Plus, of course, it stomps on a whole pile of laws in each of the signing countries.  It's kind of shocking that there was outrage against the United States passing a stupid law, but somehow not for our inflicting the same basic law on the rest of the world.

John C:
Regarding CISPA, it passed the House by something like a 2-1 margin.  My understanding is that the opponents were all shouted down with the author repeating that the law is narrowly targetted, protects privacy, and will protect us from the big imaginary doomsday resulting from when some hacker crashes Facebook's servers because they couldn't be bothered to upgrade their software or something...

None of those are true, but apparently if you repeat them enough, Congressmen just agree.

Anyway, this now moves to the Senate.  But, in the Senate, they have their own insane draconian bills to keep tabs on every Internet user.  Err...I meant to say "protect us."

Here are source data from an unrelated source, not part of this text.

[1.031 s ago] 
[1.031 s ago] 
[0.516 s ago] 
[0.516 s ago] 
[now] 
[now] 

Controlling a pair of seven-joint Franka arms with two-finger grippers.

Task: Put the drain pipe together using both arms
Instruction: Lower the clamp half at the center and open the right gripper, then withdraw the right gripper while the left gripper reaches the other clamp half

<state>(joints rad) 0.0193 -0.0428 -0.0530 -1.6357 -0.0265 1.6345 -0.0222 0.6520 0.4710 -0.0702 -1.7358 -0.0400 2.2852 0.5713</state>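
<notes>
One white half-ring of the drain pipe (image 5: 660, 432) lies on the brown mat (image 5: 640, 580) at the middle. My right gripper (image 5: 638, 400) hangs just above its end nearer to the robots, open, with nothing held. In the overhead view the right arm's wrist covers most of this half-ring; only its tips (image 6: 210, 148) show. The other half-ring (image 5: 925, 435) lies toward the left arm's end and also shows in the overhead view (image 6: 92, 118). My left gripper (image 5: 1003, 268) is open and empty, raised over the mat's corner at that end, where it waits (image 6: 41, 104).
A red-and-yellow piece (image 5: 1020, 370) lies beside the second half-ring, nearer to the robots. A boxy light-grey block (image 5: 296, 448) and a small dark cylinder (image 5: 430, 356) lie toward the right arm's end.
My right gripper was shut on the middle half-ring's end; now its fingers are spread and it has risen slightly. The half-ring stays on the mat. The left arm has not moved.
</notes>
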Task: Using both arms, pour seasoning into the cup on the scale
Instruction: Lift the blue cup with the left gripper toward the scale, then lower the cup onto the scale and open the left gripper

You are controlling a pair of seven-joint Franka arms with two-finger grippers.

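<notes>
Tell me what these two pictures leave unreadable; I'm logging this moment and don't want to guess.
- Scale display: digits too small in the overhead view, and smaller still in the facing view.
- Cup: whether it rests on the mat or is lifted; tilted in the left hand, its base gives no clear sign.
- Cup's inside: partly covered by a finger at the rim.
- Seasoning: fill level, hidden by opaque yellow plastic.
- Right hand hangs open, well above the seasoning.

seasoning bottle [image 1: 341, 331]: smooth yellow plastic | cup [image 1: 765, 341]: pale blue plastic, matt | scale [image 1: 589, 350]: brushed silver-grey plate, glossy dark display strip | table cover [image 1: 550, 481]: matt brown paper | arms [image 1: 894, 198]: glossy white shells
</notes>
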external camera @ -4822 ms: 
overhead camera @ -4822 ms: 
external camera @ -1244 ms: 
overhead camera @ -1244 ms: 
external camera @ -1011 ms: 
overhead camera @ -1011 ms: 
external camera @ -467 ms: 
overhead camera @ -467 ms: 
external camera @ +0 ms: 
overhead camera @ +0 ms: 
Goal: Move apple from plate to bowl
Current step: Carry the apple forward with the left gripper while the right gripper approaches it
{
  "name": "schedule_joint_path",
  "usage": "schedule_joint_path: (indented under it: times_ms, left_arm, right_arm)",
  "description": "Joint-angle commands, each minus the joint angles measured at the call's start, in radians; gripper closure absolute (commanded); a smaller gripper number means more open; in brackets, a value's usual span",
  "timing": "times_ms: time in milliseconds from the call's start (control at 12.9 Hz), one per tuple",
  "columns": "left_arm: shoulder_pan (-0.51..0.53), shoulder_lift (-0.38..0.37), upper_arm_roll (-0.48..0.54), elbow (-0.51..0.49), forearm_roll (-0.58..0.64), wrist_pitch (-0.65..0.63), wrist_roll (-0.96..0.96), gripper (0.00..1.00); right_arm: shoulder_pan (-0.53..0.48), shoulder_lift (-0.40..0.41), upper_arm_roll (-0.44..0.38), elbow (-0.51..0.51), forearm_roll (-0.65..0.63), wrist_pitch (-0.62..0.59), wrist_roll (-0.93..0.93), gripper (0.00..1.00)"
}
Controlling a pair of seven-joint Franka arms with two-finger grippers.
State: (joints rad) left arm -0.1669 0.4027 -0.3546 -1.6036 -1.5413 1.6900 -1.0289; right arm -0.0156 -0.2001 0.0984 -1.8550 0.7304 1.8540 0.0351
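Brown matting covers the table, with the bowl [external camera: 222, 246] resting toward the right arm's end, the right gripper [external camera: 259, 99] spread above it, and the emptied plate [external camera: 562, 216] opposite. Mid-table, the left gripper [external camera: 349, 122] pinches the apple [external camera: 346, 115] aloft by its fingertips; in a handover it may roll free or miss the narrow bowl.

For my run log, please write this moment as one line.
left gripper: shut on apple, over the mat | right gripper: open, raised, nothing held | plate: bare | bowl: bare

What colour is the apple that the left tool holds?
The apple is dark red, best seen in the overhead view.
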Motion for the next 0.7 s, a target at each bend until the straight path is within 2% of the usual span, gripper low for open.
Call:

After that, the White House did issue a statement that it'd probably get vetoed, but it's the usual politics-speak of in its current form, the President's close advisors would most likely recommend that he veto the bill, not an actual statement of "this is stupid."

I like the concept, but the bill itself is crammed with misunderstandings about where risks come from, how they propagate, and who needs protection.  It also seems to utterly misunderstand the Bill of Rights, since my count is that it allows for routine violations of at least three rights (against warrantless search and seizure, against self-incrimination, and for confronting accusers) by trying to deputize (all) companies without giving them the responsibilities that go with it.

The right way for government to get involved in "cybersecurity" (idiotic a word as that is) is to ban the trafficking (and use) of software exploits, allow people to sue for negligence if flaws aren't reported or fixed quickly, and keep public records of what software is up to date.  Oh, and exempt security researchers from the DMCA provisions about bypassing DRM.  Much easier.